Photo Credit:  Pixabay

Photo Credit:  Pixabay

Typically, the first vital sign we get will be your child’s height and weight. This will help the provider prescribe the correct amount of medicine if necessary, as many child or infant medicines are dosed by weight. If you bring a very small baby in, we might measure head size as well.

Another important vital sign is your child’s temperature.  This can give clues as to whether or not there is an infection that might be the cause of your child’s illness. Depending on your kiddo’s age or size, we most commonly take a temperature orally (in the mouth, under the tongue), or axillary (under the arm).  If you want more information on what to do if your child has a fever, Dr.
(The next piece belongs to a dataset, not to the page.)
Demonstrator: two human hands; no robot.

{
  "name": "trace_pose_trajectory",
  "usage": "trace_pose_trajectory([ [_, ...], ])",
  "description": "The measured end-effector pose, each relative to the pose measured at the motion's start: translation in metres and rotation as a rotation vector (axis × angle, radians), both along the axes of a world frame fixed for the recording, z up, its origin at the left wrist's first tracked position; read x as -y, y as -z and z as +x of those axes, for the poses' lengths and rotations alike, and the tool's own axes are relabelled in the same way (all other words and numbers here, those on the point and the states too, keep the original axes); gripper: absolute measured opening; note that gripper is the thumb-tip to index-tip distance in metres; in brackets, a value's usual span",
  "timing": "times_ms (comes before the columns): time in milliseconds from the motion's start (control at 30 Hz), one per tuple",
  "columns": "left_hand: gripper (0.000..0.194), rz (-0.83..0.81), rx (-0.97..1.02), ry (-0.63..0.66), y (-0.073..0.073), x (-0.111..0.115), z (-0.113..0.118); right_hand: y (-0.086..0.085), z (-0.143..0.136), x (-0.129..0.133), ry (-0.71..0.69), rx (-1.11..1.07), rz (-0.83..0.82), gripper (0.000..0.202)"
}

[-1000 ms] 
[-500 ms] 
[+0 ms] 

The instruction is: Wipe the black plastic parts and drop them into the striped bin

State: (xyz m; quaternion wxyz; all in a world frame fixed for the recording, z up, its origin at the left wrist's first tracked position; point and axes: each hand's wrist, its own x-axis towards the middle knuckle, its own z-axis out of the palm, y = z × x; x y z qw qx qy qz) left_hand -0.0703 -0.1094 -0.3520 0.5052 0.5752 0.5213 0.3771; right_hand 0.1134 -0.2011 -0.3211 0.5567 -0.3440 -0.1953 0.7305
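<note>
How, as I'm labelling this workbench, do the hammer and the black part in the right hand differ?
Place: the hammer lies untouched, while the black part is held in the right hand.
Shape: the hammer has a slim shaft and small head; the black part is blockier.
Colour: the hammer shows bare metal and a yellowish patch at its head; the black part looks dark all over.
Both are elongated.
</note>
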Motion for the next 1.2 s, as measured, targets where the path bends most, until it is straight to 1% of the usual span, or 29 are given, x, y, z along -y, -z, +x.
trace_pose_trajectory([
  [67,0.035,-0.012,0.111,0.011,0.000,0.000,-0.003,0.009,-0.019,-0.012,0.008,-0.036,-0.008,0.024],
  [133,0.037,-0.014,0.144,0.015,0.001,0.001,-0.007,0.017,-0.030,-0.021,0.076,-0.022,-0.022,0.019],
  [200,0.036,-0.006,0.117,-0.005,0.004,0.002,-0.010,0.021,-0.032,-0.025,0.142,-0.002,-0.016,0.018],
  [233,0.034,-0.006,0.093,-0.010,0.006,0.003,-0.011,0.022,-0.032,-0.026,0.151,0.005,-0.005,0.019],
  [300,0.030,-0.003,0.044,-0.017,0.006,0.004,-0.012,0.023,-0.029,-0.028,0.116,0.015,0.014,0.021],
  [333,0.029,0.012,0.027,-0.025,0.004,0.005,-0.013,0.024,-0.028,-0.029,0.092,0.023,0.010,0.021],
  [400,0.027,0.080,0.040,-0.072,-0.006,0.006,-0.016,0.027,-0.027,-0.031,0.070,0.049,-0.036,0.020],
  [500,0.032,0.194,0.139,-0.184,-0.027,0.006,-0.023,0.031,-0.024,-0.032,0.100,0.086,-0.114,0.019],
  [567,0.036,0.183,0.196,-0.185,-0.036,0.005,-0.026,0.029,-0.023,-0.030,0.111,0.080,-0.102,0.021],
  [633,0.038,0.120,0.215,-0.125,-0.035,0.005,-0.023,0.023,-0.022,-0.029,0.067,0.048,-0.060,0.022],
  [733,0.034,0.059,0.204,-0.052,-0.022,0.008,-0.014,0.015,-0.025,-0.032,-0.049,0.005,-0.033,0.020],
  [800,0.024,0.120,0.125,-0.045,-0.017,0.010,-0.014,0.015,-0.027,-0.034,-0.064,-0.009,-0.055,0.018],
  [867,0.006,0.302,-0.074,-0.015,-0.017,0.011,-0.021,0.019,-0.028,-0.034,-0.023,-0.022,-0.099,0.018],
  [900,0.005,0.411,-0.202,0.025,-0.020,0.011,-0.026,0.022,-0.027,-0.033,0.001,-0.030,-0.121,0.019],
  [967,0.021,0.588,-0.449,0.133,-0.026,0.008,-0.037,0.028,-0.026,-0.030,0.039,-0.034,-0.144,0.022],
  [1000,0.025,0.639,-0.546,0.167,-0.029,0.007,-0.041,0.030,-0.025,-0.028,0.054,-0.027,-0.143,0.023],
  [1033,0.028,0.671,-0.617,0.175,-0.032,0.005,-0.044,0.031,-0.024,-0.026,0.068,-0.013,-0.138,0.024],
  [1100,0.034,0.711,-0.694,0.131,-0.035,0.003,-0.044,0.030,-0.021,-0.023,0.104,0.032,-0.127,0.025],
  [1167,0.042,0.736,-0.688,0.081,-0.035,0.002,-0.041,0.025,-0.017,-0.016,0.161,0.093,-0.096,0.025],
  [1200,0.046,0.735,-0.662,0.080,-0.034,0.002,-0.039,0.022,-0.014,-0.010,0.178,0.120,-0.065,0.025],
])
Fish has an excellent article in PDX’s Parent’s November 2017 issue (

In the case of an illness with lung symptoms, we will place a sensor with a glowing, red “magic” light on your child’s finger (or toe, if they’re very small).  This sensor, called a pulse oximeter, detects heart rate and the percentage of oxygen saturation in the blood. Lowered blood oxygen levels can indicate a problem with the lungs or heart.

Some diseases can cause a change in the respiratory (breathing) rate a child might have; by collecting this data point, we are able to see if your child has labored breathing, or a quicker or slower respiratory rate than expected. 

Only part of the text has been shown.